Antioxidant coatings and spot size reduction on porous silicon and characterizing luminophore doped xerogels and germanium ultra-thin films.

摘要

Characterization is fundamental in new materials synthesis and research, sensors, and optical coatings. This dissertation focuses on characterizing our porous Si (pSi) samples, luminophore doped xerogel based O2 sensing platforms, and ultra-thin Ge optical films. Because our pSi electrochemical etching parameters are unique, we have characterized our pSi porosity, thickness, depth dependent morphology, topography, chemistry, and photoluminescence (PL) based on changes in anodization time. We then used our pSi wafers as a platform for pin-printing and hydrosilylating pSi microarrays. We reduced pin-printed spot sizes by increasing pSi porosity and decreasing reagent viscosity and pin diameter in accordance with the molecular-kinetic theory and Darcy's Law for unidimensional imbibition.
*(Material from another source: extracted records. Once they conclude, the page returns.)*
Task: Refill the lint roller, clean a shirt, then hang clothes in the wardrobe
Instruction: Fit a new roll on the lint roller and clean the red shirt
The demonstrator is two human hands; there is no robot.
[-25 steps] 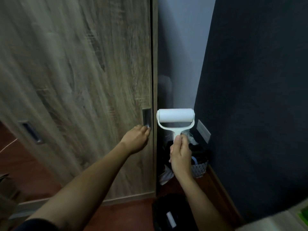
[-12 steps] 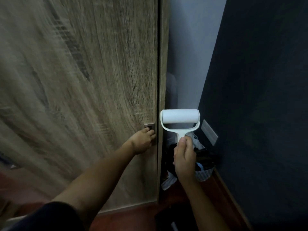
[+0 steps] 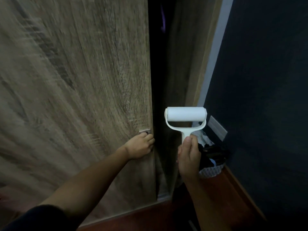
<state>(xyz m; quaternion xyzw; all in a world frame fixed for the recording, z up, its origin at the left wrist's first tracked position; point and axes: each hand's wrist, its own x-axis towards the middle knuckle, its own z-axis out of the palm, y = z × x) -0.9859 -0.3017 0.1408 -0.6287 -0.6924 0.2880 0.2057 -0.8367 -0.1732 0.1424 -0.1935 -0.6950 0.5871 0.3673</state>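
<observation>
Wardrobe door point(image 3: 75, 97) fills the left of our view, a tall wood-grain panel, its grain smeared with blur. Our left hand point(image 3: 140, 148) is on it, low down, fingers curled into the small recessed pull point(image 3: 145, 131) right at the panel's right edge.

That is the relation we are watching. The panel lies to the left of those fingers and the opening to their right, so by our reading the next move is a drag leftward along the door's own plane.

Just right of the pull runs a narrow dark gap point(image 3: 160, 80), top to bottom, into the wardrobe. We can't make out what hangs inside, only a faint purple streak point(image 3: 163, 22) high up.

Right again, and here is the lint roller point(image 3: 185, 116), held upright in front of the gap's right side. Its white roll lies crosswise, left to right, and its stem points down into our right hand point(image 3: 189, 157). That hand is wrapped round the stem with the thumb laid up the near face.

The roll looks clean and full, so we judge the refill done. With the right hand busy, the door is the left hand's job.

Behind the right hand, on the reddish floor point(image 3: 233, 189), sits a basket point(image 3: 211, 170) of dark and light clothes. A pale wall plate point(image 3: 217, 128) is above it on the dark wall point(image 3: 266, 97).
</observation>
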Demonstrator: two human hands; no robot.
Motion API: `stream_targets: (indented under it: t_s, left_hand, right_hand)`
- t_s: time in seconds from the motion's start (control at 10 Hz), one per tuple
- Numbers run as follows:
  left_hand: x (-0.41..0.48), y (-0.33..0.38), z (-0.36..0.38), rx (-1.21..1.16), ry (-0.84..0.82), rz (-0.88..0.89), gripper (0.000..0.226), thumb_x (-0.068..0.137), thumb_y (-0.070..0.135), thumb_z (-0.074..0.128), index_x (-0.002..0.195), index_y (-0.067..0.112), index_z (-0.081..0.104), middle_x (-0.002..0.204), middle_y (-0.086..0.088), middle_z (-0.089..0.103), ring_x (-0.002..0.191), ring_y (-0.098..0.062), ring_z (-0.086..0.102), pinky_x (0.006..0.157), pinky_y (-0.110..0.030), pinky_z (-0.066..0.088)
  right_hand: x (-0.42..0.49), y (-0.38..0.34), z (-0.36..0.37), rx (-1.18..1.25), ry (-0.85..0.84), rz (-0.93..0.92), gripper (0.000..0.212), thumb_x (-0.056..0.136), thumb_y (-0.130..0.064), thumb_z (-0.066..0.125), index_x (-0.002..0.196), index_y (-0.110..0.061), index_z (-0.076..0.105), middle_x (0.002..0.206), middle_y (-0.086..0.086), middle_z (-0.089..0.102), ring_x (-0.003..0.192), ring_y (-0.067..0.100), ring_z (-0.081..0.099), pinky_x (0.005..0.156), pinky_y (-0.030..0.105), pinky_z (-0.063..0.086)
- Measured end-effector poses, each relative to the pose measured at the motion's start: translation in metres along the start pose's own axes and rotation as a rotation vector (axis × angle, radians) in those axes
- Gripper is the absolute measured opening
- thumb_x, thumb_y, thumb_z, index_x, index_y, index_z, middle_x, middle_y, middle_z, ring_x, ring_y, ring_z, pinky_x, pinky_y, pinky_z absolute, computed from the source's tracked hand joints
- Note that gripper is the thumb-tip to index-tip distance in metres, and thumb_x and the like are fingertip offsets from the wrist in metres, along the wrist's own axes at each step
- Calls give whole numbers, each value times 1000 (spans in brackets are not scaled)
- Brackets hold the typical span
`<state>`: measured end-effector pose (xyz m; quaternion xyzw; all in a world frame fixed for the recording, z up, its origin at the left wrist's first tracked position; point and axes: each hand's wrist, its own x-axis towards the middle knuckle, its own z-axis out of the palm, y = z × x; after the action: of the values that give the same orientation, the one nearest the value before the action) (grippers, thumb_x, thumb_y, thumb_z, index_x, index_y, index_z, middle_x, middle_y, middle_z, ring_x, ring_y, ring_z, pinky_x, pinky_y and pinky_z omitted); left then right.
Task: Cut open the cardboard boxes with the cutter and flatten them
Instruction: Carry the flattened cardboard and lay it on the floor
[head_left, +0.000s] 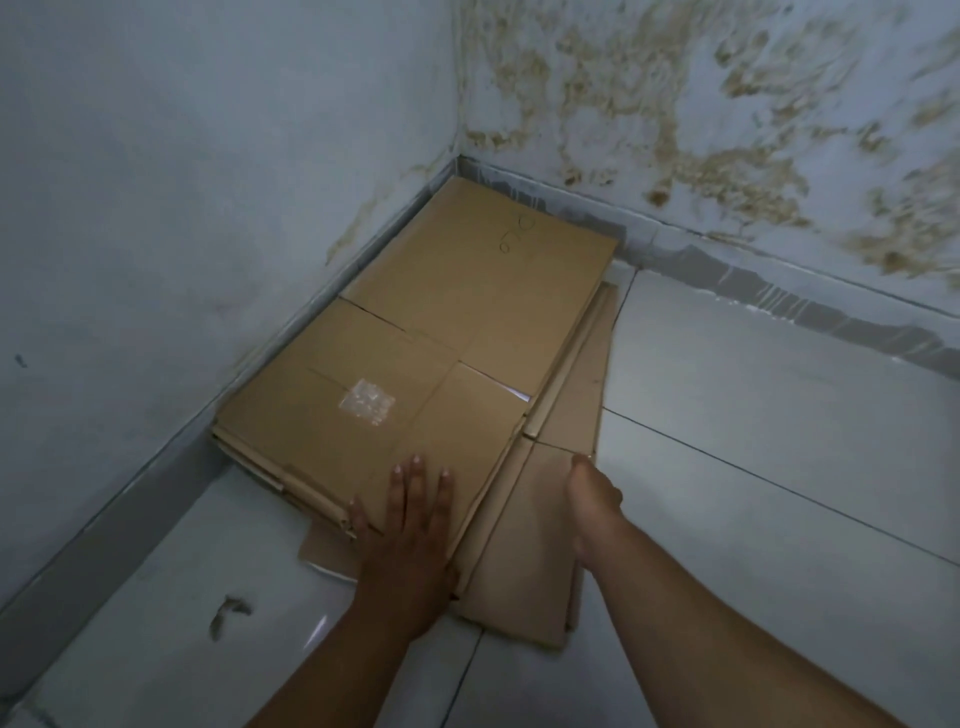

We finally coated our "as prepared" pSi samples with various antioxidants (AO) and established a relationship between AO strength, oxidation potential, AO binding to pSi, reduction in PL degradation, and protection against O3 oxidation. Next, we ink-jet printed [Ru(dpp)3]2+ doped hybrid xerogels onto clean glass and compared Stern-Volmer constants, excited state lifetimes, and bimolecular quenching rate constants between spin-coating, pin-printing, and ink-jet printing techniques. Finally, we characterized our ultra-thin Ge film topography and chemistry by using co-localized atomic force microscopy and Raman spectroscopic mapping.